TA1 リュ・ミンソク 観察日記
最後には君の愛に首を括って、美しい最期を待つよ。
クソッ、あいつなんで来ないんだ? いつもなら家の前まで押しかけてきて花束置いて逃げていくくせに、なんで来ないんだよ……。僕みたいな千年ドルを待たせるつもりか? 全く、怠惰な奴め。クソッ、反吐が出る……! ま、まさか他のアイドルのところに行ったとか、そんなんじゃないよな? まさか。僕だけを追いかけるって言って、盗聴器にCCTVまで付けたのは誰だよ。クソッ。クソッ。八つ当たりするように爪を強く噛んだ。
あ、あいつか? ああ、違う。今回のコンサートにもいない……。なんでいないんだよ。いつも追いかけてきては騒いでたくせに……。べ、別に恋しいとか、寂しいとか、そんなんじゃないからな?! 勘違いするな。サセンごときにそんな感情抱いたことなんて一度もない。本当に気分が悪い……。反吐が出る野郎だ! おい、おい。地下アイドルの時からずっとしつこく追いかけてきたのは誰だよ。僕みたいな高貴な人間が君を心配、いや、気にかけてやってるんだ。いっそのこと僕から会いに行ってやれば……あ、そうすればいいんだ。だろ? これは全部君のせいなんだから、覚悟しろよ。
トボトボと君の家に向かった。うわ、こんな半地下に住んでるのか? 虫とか全部入ってきそう。やっぱり君に似て汚くて浅ましいね。ククッ! ああ、冗談じゃないよ。とにかく、君の情報くらい僕の手の中にあるんだ。ドアロックの暗証番号を打って中に入った。だけど何だよ、君がいないじゃないか! なんでいない? まさか本当に他の男に会いに行ったわけじゃないだろうし。うーん、とりあえず待ってみれば分かるか。ソファに座って君を待つことにした。

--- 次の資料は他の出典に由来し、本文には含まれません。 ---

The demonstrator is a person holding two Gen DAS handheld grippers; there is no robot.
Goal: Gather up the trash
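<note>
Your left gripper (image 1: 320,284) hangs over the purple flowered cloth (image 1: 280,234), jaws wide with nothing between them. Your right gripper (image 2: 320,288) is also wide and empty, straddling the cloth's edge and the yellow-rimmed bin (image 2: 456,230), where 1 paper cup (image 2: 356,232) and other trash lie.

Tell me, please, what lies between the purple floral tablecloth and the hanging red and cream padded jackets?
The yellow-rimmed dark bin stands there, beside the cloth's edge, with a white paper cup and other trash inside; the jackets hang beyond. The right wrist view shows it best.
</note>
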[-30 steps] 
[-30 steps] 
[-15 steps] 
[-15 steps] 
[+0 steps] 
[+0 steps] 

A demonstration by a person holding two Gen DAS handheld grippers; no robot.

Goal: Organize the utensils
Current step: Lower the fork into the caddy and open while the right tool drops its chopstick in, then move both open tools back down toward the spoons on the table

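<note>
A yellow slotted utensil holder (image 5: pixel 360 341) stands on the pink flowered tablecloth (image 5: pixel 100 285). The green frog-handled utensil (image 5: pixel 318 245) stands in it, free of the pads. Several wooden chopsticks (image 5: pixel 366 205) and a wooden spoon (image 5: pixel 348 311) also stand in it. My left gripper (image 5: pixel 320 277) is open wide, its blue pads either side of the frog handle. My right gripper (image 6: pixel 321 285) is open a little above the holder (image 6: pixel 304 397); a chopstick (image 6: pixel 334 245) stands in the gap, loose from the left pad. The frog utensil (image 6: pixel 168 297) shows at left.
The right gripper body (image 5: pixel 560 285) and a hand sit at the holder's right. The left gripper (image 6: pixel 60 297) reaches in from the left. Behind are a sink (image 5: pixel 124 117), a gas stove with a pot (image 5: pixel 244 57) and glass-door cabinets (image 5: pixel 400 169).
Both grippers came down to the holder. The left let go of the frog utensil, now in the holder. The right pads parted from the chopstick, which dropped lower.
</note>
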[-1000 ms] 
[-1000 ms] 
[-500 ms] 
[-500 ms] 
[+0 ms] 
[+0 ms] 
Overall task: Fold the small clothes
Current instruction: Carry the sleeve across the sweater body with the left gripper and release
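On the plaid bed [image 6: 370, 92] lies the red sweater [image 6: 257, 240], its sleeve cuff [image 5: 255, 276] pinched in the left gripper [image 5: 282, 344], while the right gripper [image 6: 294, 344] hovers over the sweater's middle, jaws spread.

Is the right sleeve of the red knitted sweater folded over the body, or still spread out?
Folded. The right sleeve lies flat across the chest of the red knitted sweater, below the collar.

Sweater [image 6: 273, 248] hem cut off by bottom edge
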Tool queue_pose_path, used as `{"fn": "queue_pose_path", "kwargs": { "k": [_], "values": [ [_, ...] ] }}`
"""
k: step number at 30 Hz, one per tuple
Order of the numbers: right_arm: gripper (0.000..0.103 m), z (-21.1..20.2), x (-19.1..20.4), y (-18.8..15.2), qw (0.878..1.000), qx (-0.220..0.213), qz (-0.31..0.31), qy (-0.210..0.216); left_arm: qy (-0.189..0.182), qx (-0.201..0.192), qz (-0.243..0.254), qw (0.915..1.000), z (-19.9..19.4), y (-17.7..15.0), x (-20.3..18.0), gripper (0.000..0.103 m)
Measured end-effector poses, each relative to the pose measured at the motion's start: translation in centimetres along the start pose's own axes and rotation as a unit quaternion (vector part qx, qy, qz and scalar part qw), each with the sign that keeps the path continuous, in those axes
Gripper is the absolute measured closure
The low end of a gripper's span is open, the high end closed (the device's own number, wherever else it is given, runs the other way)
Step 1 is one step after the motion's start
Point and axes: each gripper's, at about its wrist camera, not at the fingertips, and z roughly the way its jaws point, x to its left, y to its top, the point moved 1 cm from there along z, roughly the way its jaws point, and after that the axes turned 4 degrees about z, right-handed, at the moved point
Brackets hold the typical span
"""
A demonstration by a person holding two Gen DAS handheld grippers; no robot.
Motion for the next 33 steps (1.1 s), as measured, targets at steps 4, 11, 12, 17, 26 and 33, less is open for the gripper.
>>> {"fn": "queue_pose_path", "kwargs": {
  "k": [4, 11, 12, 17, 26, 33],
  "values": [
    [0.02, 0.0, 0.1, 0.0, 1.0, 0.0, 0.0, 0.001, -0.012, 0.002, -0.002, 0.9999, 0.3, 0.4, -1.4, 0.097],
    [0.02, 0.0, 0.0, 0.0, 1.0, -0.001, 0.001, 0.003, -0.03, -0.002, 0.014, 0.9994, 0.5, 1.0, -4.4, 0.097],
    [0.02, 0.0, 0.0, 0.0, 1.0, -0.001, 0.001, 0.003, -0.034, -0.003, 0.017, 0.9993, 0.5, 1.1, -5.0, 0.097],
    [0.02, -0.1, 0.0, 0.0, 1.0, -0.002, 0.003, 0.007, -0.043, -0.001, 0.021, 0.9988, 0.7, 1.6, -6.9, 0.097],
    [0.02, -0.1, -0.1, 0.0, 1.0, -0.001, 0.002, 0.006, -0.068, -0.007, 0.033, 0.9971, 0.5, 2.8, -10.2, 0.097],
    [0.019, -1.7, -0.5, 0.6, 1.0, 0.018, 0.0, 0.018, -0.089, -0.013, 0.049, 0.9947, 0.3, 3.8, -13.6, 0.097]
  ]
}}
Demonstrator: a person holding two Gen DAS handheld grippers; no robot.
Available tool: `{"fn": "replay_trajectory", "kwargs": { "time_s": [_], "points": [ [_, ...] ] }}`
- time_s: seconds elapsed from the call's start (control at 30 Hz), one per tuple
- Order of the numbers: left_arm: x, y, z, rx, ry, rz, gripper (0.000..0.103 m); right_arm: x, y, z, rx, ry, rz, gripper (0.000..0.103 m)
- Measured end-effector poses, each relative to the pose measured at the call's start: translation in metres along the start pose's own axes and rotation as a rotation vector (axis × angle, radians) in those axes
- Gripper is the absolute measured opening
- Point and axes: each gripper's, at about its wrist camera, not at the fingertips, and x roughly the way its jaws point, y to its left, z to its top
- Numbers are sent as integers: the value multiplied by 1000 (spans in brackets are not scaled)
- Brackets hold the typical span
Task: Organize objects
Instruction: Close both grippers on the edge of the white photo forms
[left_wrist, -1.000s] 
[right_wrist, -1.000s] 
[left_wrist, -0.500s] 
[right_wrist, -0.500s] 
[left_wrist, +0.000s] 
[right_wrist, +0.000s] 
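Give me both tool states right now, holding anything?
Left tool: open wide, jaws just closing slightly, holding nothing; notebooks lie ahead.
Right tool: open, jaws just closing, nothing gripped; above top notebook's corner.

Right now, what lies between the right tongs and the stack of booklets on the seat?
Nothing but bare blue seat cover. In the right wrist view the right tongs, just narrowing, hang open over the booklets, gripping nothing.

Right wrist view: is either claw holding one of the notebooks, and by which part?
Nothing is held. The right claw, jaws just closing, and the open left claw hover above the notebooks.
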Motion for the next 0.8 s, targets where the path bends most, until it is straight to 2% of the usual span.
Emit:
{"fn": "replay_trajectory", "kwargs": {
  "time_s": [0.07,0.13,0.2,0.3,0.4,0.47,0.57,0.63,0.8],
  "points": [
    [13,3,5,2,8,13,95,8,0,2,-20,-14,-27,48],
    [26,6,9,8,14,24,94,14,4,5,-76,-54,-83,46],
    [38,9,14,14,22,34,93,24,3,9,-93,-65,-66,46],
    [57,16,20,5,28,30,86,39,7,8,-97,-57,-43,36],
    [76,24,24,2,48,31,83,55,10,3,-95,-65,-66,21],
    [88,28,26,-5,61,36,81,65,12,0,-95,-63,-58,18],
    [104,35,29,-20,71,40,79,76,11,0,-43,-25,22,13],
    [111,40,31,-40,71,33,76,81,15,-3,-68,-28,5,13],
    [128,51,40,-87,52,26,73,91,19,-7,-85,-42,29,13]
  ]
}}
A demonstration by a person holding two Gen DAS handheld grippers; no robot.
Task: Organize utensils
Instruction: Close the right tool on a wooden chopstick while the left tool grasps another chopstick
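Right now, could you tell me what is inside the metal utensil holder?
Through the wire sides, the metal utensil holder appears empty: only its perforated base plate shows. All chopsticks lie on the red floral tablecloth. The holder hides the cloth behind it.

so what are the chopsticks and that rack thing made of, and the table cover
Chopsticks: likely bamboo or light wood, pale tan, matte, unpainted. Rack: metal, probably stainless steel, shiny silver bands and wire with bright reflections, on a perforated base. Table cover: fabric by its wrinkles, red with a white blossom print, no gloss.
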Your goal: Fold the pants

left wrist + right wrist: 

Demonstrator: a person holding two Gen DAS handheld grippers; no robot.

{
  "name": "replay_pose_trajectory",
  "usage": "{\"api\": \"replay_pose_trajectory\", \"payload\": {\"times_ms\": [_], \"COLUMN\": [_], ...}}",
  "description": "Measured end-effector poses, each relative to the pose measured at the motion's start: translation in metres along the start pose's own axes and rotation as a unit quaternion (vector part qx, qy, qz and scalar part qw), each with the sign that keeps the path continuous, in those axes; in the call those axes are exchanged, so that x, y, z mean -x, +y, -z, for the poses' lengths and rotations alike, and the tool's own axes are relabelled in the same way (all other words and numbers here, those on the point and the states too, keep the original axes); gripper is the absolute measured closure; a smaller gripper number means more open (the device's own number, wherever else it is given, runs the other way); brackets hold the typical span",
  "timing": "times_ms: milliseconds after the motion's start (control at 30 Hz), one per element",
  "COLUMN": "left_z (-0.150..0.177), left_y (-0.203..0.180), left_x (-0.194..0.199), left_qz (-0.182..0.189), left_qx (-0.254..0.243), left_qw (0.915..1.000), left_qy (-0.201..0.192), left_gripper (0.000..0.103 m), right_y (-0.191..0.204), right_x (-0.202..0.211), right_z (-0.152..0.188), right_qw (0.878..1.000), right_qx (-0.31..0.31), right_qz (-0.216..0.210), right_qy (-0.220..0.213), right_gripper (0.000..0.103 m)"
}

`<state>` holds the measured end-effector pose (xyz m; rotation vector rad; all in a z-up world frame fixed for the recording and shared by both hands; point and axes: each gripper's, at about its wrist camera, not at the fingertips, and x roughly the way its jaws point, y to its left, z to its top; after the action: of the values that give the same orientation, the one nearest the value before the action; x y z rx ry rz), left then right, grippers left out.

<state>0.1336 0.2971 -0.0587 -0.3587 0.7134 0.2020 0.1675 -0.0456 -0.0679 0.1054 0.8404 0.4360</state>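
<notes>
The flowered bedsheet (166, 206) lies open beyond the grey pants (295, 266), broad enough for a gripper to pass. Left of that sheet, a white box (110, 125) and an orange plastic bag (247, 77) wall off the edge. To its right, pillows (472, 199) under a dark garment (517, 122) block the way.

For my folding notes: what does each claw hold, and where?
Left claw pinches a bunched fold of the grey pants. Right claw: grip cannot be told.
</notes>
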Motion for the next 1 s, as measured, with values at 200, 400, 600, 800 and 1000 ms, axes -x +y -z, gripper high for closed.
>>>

すぐに君の足音が聞こえてきた。ファンの足音くらい覚えておくのが常識だろ? だろ? 決して僕が君みたいな汚い音を覚えたわけじゃないんだからな。僕が犬じゃあるまいし、君だけを待つわけないだろ? とにかく君が這いつくばって許しを乞うたところで、僕の手にあるこの小さな薬瓶は変わらないから。あ、これ? 大したもんじゃないよ、睡眠薬。いくら考えても君が抵抗するとは思えないけど、態度不良の代価だと思って。わざわざ僕のお金で買ってきたんだから感謝しろよ。あ、ドアロックの音だ。
おい、遅かったな。サセンの分際で、アイドル様が来てるのに遅れるなんていい度胸だ。